Le prestataire avait-il un motif valable pendant toute la période du retard?

[9] Je juge que le prestataire avait un motif valable pendant toute la période de son retard pour les raisons expliquées ci-après.

[10] Premièrement, le prestataire a eu une grave rechute de sa sclérose en plaques en juillet 2019 et il n’était toujours pas rétabli sur le plan cognitif en janvier 2020. Bref, le prestataire a montré que des circonstances exceptionnelles justifient le fait qu’il n’a pas demandé de prestations avant le 28 avril 2020, car sa rechute de sclérose en plaques nuisait encore à sa mémoire et à sa capacité de traiter l’information dans les mois suivant janvier 2020. Je sais que la Commission a fait valoir que le prestataire a attendu encore trois mois après son [traduction] « rétablissement » en janvier 2020 et qu’il n’a pas cherché à obtenir des renseignements sur les prestations auprès de la Commission.

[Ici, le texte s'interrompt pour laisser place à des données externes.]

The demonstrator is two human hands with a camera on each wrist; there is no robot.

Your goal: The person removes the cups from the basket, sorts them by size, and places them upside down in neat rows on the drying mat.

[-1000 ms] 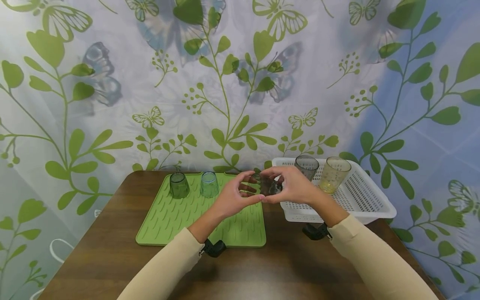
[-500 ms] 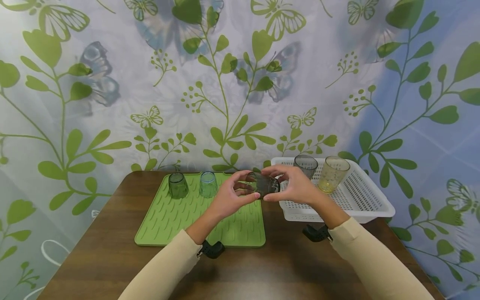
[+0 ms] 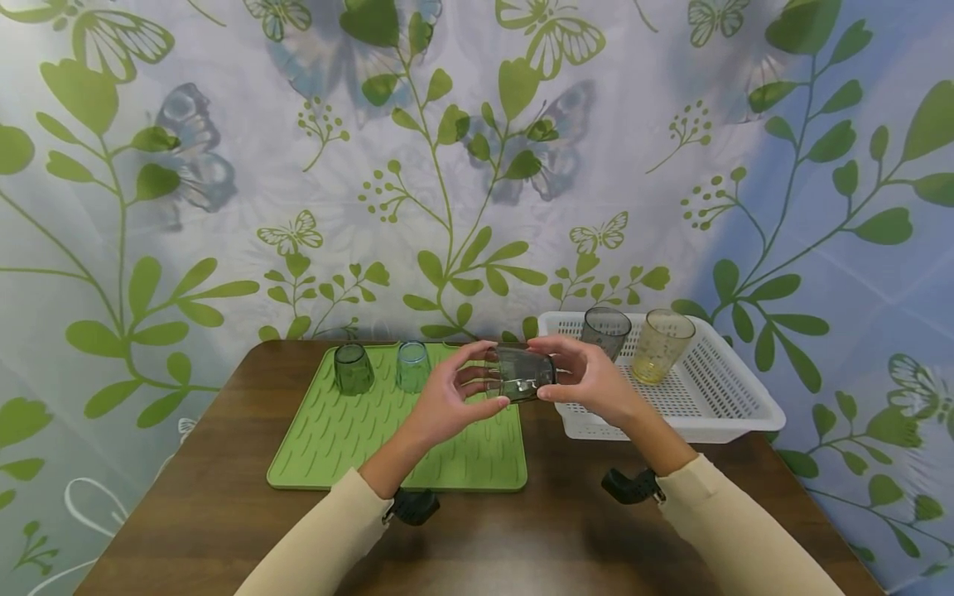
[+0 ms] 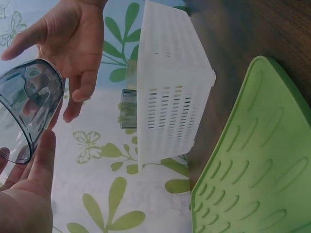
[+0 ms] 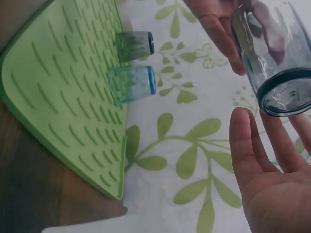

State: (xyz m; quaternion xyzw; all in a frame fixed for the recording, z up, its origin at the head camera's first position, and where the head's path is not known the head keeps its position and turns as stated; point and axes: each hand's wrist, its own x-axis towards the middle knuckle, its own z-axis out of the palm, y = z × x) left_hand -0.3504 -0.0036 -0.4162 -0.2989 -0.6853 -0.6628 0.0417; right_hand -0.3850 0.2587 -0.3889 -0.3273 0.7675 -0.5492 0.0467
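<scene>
A grey tinted drinking glass (image 3: 519, 374) lies tilted on its side in the air between both hands, over the right edge of the green drying mat (image 3: 477, 459). My left hand (image 3: 443, 396) holds it at the rim end, thumb in front and fingers behind; those fingers show through the glass. Around the base end is my right hand (image 3: 596, 385), thumb at the near side. In the right wrist view its fingers (image 5: 279, 150) are fairly straight and spread beside the base; whether they press on it is hard to tell.
Upside down on the mat stand a dark green glass (image 3: 354, 369) and a light blue glass (image 3: 412, 367). At right, a white perforated basket (image 3: 734, 389) holds a grey glass (image 3: 609, 329) and a yellowish glass (image 3: 659, 348). A patterned curtain (image 3: 335, 207) hangs behind the wooden table (image 3: 522, 538).
The grey glass has turned, so more of its side and base shows. My right hand has shifted slightly right, its thumb sliding toward the base. My left hand has moved slightly left.
</scene>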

Toutefois, il m’est impossible de conclure que le prestataire s’était rétabli de son problème de santé en janvier 2020. Même si le prestataire a confirmé qu’il était plus à l’aise avec le côté droit de son corps au début de 2020, il a déclaré sous serment qu’il avait encore des problèmes cognitifs affectant sa mémoire et sa capacité de traiter l’information.

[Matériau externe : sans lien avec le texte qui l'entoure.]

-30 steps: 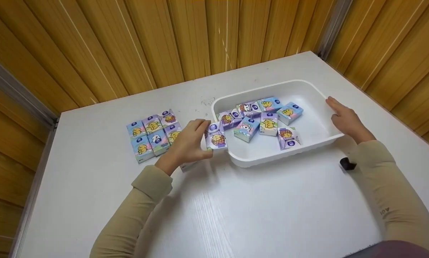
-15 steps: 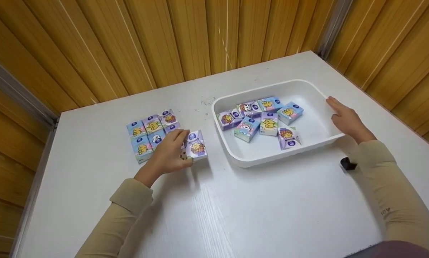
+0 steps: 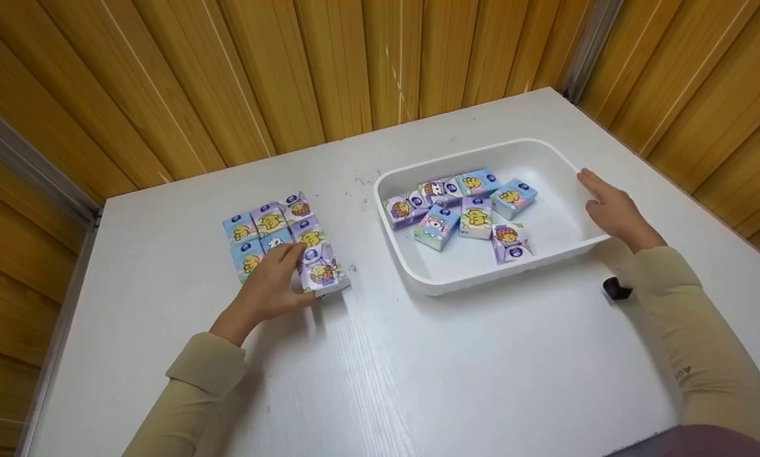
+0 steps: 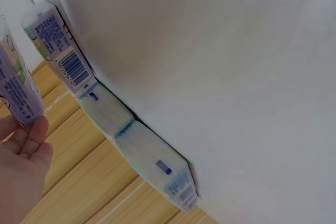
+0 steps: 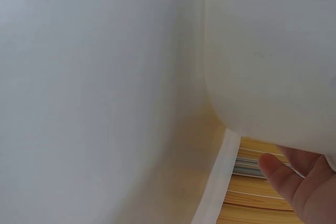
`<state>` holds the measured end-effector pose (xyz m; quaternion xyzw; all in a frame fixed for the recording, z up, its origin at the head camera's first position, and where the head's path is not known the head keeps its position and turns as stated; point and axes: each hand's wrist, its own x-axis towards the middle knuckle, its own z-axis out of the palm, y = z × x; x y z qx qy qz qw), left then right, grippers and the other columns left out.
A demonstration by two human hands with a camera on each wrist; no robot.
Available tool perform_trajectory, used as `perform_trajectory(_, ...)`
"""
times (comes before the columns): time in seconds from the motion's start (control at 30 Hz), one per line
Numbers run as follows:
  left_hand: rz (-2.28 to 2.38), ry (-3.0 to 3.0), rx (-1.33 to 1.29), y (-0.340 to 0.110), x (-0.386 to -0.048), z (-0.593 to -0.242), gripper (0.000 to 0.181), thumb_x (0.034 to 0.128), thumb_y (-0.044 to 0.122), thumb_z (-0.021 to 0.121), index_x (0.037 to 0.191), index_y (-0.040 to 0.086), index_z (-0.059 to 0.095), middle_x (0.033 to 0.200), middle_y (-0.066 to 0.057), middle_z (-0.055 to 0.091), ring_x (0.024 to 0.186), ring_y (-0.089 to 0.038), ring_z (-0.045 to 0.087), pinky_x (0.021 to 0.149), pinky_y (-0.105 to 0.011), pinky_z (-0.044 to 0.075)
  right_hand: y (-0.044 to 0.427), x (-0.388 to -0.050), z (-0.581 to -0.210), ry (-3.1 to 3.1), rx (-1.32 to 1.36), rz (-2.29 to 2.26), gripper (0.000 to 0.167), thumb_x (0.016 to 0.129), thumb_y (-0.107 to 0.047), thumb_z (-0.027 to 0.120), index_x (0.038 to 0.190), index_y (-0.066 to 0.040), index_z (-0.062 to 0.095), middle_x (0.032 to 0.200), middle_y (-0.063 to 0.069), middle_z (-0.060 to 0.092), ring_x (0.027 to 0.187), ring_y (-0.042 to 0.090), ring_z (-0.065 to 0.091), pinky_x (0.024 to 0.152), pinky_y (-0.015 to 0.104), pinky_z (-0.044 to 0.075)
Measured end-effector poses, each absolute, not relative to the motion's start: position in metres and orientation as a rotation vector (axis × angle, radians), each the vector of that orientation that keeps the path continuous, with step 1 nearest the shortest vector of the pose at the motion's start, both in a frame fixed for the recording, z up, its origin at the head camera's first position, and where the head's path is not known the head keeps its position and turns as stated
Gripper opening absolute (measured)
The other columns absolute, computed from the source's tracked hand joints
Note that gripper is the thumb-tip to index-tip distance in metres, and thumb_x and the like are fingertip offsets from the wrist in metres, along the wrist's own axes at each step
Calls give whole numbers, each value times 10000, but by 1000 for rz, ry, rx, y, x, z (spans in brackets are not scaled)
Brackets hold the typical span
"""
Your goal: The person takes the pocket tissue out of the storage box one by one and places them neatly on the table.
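My left hand (image 3: 266, 289) pinches a purple-and-white pocket tissue pack (image 3: 318, 270) by its edges, over the near right corner of a block of similar packs (image 3: 270, 221). In the left wrist view, the held pack (image 4: 18, 90) is apart from a pack with a barcode (image 4: 63, 51) in the row on the table. Below the held pack, another pack (image 3: 341, 283) shows only at its edge. My right hand (image 3: 618, 211), fingers fairly straight, touches the right rim of a white tray (image 3: 430, 287); in the right wrist view its fingers (image 5: 283, 179) lie by the tray's outer wall.
Several blue and purple tissue packs (image 3: 476, 219) lie loosely in the left and middle of the tray. A small black object (image 3: 617, 289) sits on the white table (image 3: 481, 368) near the right forearm. Wood-patterned panels (image 3: 329, 70) stand behind the table.
My left hand has carried the purple tissue pack leftward from the tray's left edge to the near right corner of the block. The right hand stays at the tray's rim.
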<state>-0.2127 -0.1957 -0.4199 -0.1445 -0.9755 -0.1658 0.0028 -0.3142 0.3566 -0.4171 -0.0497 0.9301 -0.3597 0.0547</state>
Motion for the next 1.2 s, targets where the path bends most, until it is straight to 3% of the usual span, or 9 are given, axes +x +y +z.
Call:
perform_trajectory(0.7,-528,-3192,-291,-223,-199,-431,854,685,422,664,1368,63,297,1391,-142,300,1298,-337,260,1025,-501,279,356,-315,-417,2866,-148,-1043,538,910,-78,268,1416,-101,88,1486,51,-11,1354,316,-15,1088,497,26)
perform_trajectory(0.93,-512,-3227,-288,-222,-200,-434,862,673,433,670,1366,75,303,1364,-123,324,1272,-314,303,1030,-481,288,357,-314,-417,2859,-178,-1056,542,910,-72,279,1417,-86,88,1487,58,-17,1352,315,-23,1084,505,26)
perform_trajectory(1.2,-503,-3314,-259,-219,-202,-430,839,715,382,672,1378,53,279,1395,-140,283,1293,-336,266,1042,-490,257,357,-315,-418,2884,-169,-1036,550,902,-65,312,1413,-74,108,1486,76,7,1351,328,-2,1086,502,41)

[11] Deuxièmement, le témoignage du prestataire au sujet de son problème de santé après janvier 2020 était crédible parce que ses déclarations étaient franches, détaillées et raisonnables. Plus précisément, le prestataire a déclaré qu’il avait des problèmes de mémoire en janvier 2020 et qu’il ne lui est jamais venu à l’esprit de demander des prestations d’AE. De plus, le prestataire a expliqué qu’il avait des problèmes à traiter l’information en janvier 2020 et qu’il ne s’était toujours pas rétabli sur le plan cognitif de sa rechute survenue six mois plus tôt.

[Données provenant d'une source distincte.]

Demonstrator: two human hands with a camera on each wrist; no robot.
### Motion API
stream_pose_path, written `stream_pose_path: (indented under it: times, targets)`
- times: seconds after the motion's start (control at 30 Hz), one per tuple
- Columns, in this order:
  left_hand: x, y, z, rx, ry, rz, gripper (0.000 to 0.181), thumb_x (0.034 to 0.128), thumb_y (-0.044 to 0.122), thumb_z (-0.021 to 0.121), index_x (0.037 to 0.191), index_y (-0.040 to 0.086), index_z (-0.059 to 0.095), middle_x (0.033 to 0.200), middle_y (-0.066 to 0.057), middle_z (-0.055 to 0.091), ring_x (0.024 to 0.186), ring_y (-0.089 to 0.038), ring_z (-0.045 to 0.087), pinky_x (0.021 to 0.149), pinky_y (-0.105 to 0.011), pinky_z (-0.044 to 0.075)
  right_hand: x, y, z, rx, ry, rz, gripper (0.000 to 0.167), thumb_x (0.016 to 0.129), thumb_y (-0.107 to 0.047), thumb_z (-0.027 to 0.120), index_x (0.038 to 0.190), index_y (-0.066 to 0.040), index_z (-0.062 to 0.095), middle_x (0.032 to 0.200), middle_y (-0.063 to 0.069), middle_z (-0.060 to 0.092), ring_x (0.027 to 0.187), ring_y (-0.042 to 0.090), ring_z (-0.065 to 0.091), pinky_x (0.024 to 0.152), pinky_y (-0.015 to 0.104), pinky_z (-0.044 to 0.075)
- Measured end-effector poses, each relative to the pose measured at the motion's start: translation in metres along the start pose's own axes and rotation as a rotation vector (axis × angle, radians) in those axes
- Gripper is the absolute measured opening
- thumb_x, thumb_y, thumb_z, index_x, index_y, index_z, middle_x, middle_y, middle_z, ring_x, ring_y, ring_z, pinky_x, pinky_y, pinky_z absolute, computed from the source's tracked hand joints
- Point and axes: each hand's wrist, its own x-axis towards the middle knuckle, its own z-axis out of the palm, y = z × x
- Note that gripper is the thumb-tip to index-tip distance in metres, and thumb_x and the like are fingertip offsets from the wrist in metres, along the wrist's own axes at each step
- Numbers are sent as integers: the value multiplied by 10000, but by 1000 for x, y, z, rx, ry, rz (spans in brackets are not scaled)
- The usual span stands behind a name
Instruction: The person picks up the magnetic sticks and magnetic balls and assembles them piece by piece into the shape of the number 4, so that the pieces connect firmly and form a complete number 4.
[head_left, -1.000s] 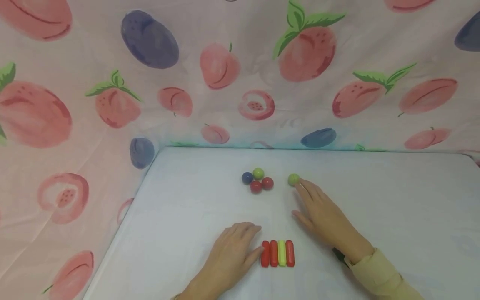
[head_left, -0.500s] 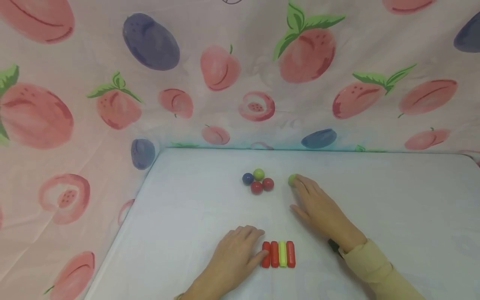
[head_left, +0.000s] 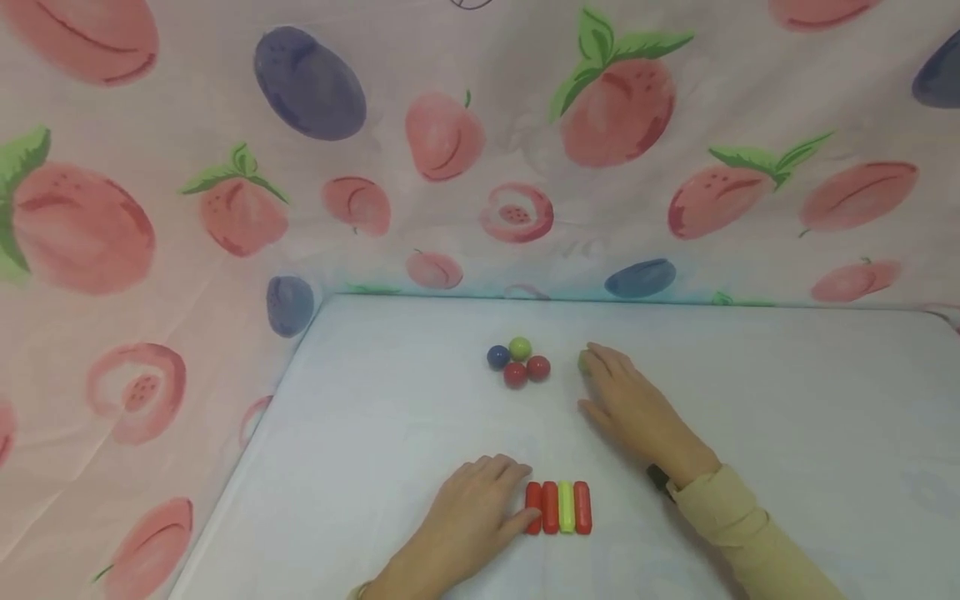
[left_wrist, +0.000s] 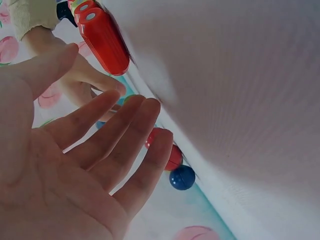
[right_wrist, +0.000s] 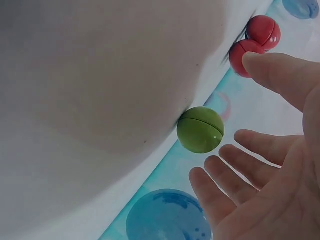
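My right hand (head_left: pixel 637 408) reaches over a green ball (head_left: pixel 584 362), partly covering it in the head view; the right wrist view shows its fingers loosely extended beside the ball (right_wrist: pixel 200 130). To the left lie a blue ball (head_left: pixel 498 357), another green ball (head_left: pixel 520 348) and two red balls (head_left: pixel 515 374) (head_left: pixel 538 367), close together. My left hand (head_left: pixel 468 521) is spread low over the table, its thumb over the leftmost red stick (head_left: pixel 533 496); in the left wrist view a gap shows between thumb and sticks. Beside it stand another red, a yellow (head_left: pixel 566 508) and a red stick in a row.
The white table (head_left: pixel 375 400) meets a fruit-patterned cloth (head_left: pixel 465 50) at its back and left edges. A black object (head_left: pixel 660 478) shows under the right wrist, by the beige sleeve (head_left: pixel 720 508).
My right hand has shifted slightly left and away from me, covering more of the green ball. My left hand has moved slightly right, its thumb now further over the leftmost red stick.
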Motion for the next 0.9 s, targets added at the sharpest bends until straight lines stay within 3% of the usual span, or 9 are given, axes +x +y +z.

[12] Troisièmement, j’accepte le témoignage du prestataire selon lequel, en raison d’une indemnité de départ considérable que son employeur lui versait, il ne pensait pas pouvoir demander des prestations avant la fin des versements de l’indemnité de départ. À l’audience, le prestataire a bel et bien confirmé qu’il avait épuisé son indemnité de départ en septembre 2019. Toutefois, à cette époque, seulement deux mois s’étaient écoulés depuis sa grave rechute de sclérose en plaques, ce qui l’empêchait de demander des prestations. De plus, la Commission a reconnu que le prestataire était atteint d’un grave problème de santé. Plus précisément, la Commission a soutenu que ce problème de santé avait peut-être empêché le prestataire de s’informer au sujet des prestations pendant une longue période (page GD4-4).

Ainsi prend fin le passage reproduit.